WASHINGTON — In a narrow victory for affirmative action, the Supreme Court on Thursday upheld a University of Texas program that takes account of race in deciding whom to admit, an important national decision that was cemented by the death of Justice Antonin Scalia.
The justices' 4-3 decision in favor of the Texas program ends an 8-year-old lawsuit that included a previous trip to the Supreme Court, filed by a white Texan who was denied admission to the university.
Justice Anthony Kennedy said in his majority opinion that the Texas plan complied with earlier court rulings that allow colleges to consider race in pursuit of diversity on campus. "The university has thus met its burden of showing that the admissions policy it used ... was narrowly tailored," Kennedy wrote.

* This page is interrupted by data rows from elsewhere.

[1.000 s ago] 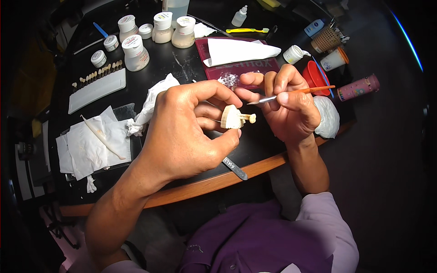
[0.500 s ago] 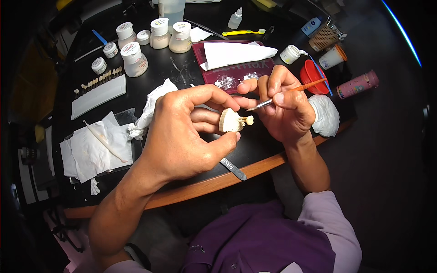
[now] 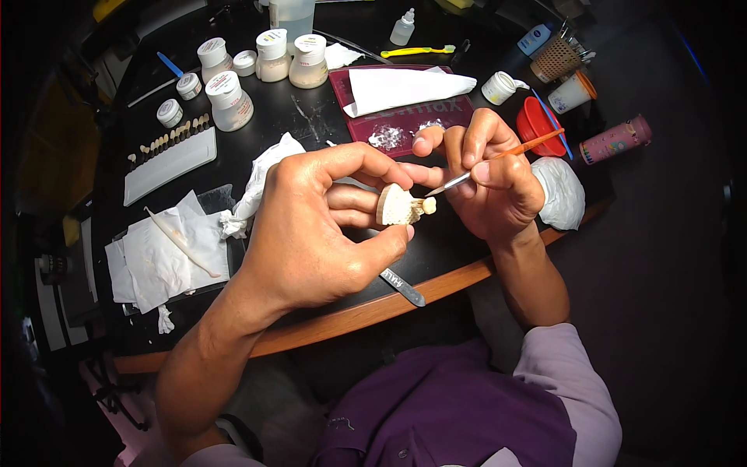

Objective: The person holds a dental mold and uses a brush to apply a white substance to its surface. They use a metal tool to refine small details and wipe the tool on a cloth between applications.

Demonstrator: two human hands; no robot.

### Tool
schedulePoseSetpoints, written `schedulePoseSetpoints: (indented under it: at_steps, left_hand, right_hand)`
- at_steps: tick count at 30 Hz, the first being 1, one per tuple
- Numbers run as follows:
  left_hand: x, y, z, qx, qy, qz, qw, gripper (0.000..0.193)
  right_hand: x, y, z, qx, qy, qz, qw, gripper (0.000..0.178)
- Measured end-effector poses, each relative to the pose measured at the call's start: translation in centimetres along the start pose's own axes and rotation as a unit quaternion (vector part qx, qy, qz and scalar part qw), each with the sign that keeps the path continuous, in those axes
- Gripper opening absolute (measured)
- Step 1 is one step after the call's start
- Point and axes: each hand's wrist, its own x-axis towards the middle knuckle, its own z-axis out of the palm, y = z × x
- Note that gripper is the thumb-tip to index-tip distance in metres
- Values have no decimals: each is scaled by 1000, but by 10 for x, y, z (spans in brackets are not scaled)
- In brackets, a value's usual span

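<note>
Cream, plaster-like, wedge-shaped model (image 3: 394, 208) is pinched between your left hand's (image 3: 315, 210) fingers above the black desk's (image 3: 334, 321) wooden front edge, its knob seemingly turned outward to face the slim orange-handled brush (image 3: 533, 143) clamped in your right hand's (image 3: 502, 191) fingers. Flat grey tool (image 3: 405, 289) lies beneath; your left hand partly hides crumpled white tissue (image 3: 264, 170).

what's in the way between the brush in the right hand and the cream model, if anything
Nothing visible: the brush in the right hand points its tip close to the cream model, with no object between them. The left hand holds the model by its edges, clear of that tip.
</note>
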Motion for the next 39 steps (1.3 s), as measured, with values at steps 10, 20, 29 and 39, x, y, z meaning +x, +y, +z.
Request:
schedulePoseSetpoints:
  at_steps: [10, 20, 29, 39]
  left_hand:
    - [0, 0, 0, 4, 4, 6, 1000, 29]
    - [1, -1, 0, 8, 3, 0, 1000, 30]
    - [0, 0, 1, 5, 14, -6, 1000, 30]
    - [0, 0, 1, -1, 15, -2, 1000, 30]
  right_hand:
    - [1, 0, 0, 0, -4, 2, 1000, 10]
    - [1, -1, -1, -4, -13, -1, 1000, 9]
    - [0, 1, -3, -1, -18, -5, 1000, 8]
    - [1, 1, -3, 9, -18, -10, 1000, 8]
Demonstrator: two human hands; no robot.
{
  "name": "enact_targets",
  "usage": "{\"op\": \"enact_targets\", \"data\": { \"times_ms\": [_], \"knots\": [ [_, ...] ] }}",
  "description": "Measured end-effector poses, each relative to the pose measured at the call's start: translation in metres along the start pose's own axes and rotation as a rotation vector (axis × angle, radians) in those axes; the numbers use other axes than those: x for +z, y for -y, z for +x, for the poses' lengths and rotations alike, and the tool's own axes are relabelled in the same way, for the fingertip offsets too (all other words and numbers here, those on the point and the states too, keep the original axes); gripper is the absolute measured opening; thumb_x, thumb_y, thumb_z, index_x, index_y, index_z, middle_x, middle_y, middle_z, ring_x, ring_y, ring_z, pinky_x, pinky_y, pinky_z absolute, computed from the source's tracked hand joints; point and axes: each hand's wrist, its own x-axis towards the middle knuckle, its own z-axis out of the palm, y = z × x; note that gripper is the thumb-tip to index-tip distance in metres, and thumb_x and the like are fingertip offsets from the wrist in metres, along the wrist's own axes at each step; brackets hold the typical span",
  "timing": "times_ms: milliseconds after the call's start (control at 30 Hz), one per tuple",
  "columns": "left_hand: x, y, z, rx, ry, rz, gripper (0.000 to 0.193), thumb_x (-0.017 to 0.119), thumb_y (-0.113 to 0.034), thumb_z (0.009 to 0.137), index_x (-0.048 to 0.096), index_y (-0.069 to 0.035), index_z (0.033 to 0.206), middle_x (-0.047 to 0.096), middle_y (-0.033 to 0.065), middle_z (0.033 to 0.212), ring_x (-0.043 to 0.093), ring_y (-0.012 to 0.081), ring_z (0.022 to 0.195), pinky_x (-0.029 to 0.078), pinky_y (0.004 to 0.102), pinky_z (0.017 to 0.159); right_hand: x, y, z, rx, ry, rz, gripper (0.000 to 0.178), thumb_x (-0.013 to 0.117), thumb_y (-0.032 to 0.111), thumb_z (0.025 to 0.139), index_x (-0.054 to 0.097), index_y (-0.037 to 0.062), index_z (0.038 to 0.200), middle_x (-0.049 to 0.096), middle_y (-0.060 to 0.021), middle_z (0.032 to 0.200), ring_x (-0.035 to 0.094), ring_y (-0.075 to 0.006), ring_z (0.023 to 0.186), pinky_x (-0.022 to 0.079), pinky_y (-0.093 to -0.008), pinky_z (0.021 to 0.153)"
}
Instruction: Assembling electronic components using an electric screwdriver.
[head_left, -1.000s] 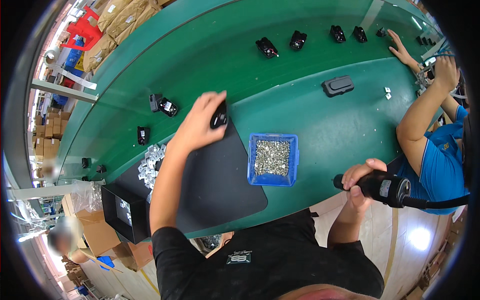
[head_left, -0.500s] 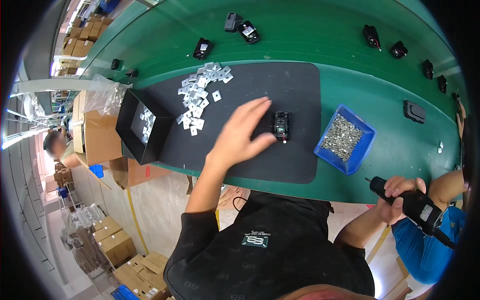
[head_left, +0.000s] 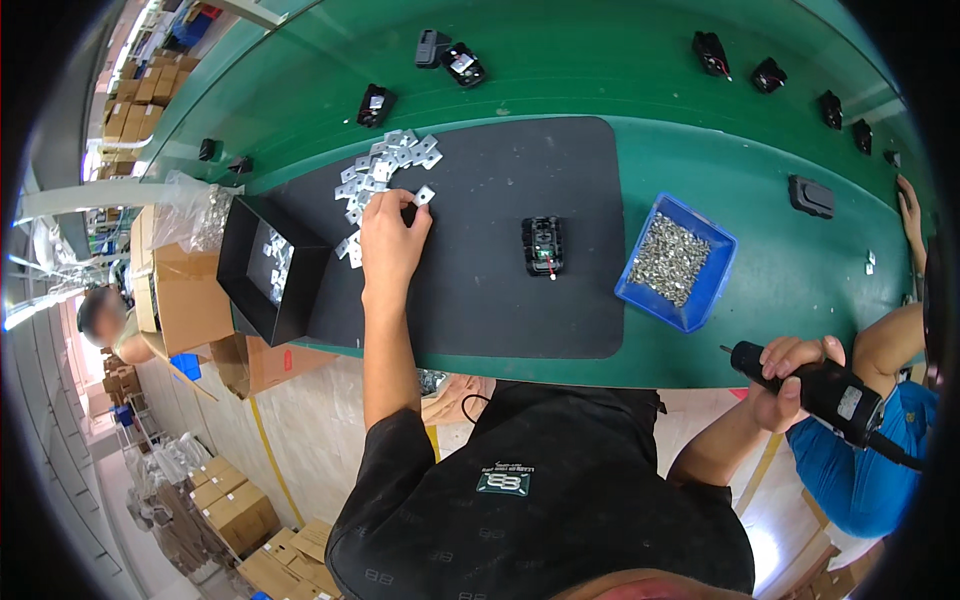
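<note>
My left hand (head_left: 392,240) is over the left part of the black mat (head_left: 480,300), thumb and fingers closed in a pinch at a small square metal plate (head_left: 424,195) with a hole in it. Part of the grip is hidden by the hand itself. Beside and beyond it lies a loose pile of similar metal plates (head_left: 404,152). A black plastic housing (head_left: 543,246) with a green circuit board and a short red wire sits on the mat, apart from both hands. At the lower right, my right hand (head_left: 785,382) grips a black electric screwdriver (head_left: 835,400), its bit pointing left.
A blue bin (head_left: 690,318) of small metal screws stands right of the mat. On the left is an open black box (head_left: 313,280) with plates inside. More black housings (head_left: 463,65) lie along the far green surface. A co-worker's arm (head_left: 890,340) shows at the right.
My left hand has moved left, from beside the black housing to the metal plates, and its spread fingers have closed. The right hand still holds the screwdriver. The whole view has shifted slightly.
</note>
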Motion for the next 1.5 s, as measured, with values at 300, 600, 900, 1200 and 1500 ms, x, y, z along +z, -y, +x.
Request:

The court's three more-conservative justices dissented, and Justice Samuel Alito read portions of his 51-page dissent, more than twice as long as Kennedy's opinion, from the bench.
"This is affirmative action gone wild," Alito said. The university "relies on a series of unsupported and noxious racial assumptions."
In a separate dissent, Justice Clarence Thomas repeated his view that the Constitution outlaws any use of race in higher education admissions.
With the death of Scalia in February and with Justice Elena Kagan sitting out the case because she worked on it while serving in the Justice Department, just seven justices participated in the decision.
Scalia, long opposed to affirmative action, almost certainly would have voted with his fellow conservatives. He was criticized for suggesting at arguments in December that some black students would benefit from being at a "slower-track school," instead of Texas' flagship campus in Austin.